Look below for the line that contains "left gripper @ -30", then copy it and each following line exactly, through and including the line that contains "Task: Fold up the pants".

# [Material to process]
────────

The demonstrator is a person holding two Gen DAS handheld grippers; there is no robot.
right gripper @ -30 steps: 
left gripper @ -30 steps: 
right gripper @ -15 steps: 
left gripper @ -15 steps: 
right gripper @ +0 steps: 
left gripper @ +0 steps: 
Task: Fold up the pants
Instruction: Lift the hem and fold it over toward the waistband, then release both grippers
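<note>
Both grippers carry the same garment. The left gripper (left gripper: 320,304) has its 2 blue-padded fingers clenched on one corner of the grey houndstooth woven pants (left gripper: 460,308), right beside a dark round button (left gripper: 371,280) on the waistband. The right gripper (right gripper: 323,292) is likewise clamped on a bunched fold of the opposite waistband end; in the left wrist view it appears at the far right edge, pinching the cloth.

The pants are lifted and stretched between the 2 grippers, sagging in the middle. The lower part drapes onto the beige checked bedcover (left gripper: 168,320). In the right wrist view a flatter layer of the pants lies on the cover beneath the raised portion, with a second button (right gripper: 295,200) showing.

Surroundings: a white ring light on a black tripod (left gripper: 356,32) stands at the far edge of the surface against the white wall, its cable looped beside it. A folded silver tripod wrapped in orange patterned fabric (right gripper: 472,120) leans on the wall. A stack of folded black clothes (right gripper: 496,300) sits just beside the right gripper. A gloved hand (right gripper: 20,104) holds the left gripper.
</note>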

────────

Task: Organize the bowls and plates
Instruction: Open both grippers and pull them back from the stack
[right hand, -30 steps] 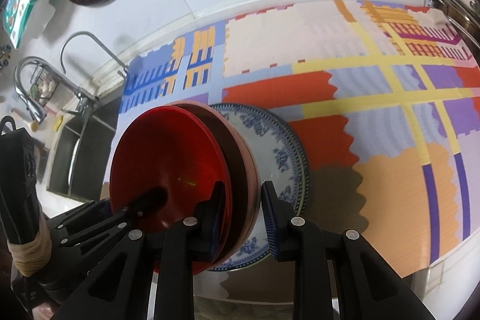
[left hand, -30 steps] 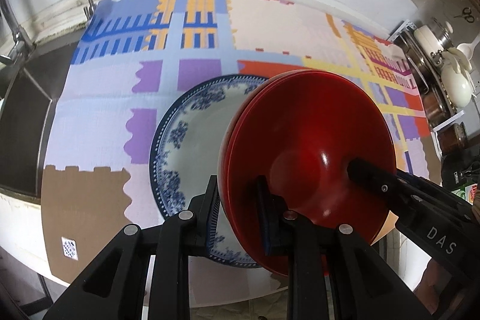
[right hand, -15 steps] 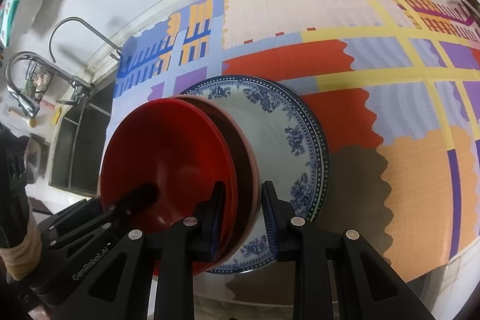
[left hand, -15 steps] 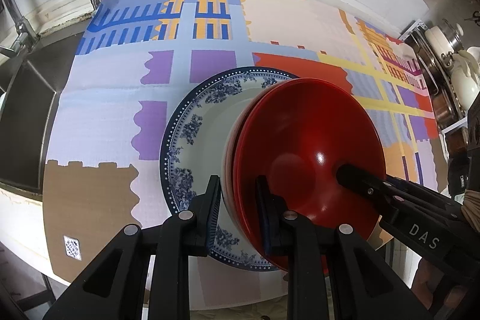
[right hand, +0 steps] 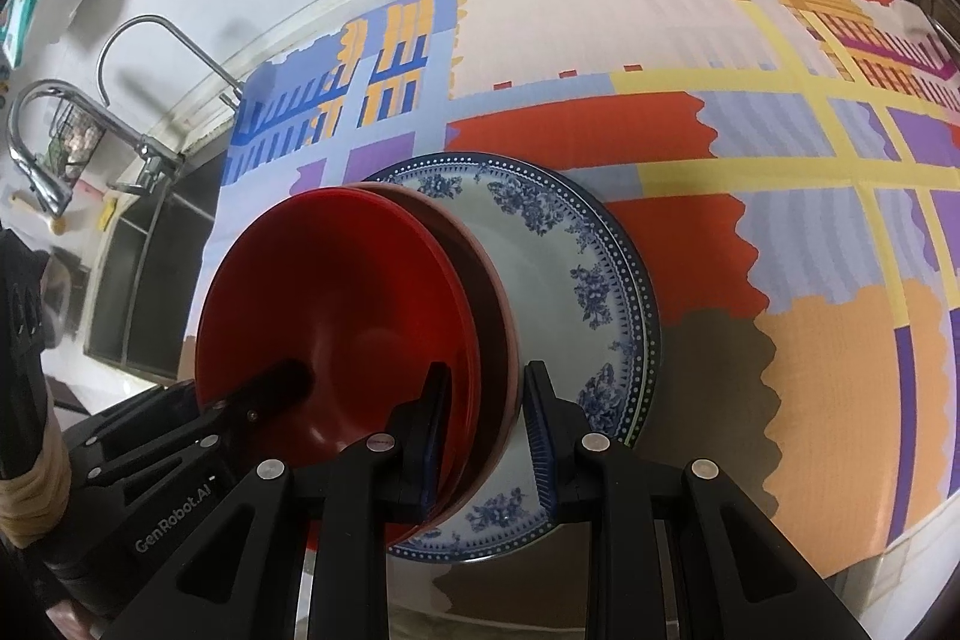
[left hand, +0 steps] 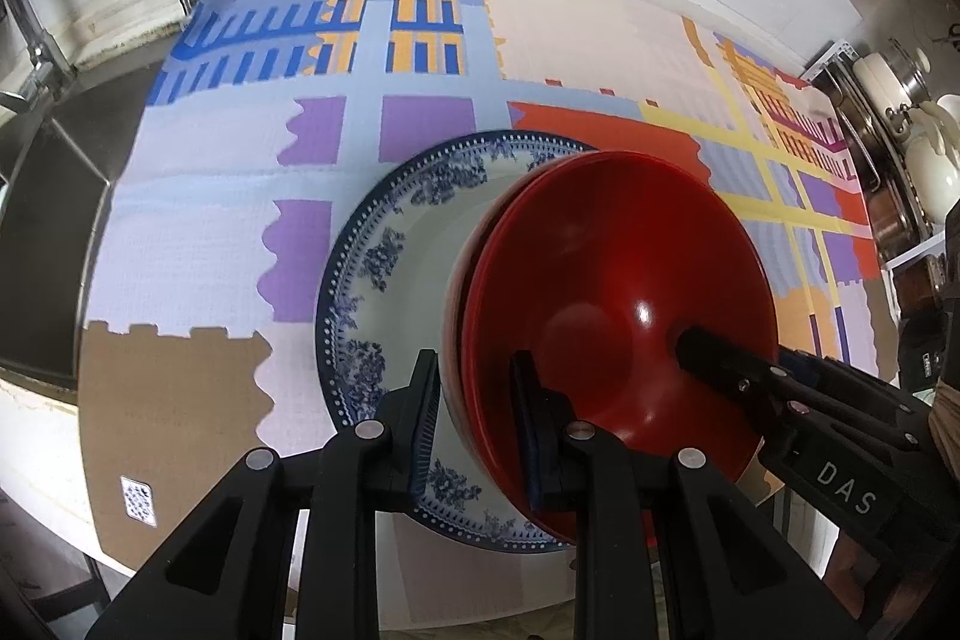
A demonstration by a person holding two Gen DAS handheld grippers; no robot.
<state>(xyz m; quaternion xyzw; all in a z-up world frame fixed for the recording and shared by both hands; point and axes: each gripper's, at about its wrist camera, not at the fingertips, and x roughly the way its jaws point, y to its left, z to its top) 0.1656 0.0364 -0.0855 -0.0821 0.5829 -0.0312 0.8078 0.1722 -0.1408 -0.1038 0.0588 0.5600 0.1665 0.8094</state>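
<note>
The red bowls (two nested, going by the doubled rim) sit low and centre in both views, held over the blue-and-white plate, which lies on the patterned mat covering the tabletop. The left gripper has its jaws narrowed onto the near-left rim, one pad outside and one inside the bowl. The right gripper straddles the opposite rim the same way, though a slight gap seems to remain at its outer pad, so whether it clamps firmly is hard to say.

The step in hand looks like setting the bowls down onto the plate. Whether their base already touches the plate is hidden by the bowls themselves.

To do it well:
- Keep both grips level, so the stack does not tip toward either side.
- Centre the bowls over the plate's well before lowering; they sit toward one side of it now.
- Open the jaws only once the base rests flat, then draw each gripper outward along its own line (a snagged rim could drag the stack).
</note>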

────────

# [Answer to this exercise]
left gripper @ -30 steps: 
right gripper @ -15 steps: 
left gripper @ -15 steps: 
right gripper @ +0 steps: 
left gripper @ +0 steps: 
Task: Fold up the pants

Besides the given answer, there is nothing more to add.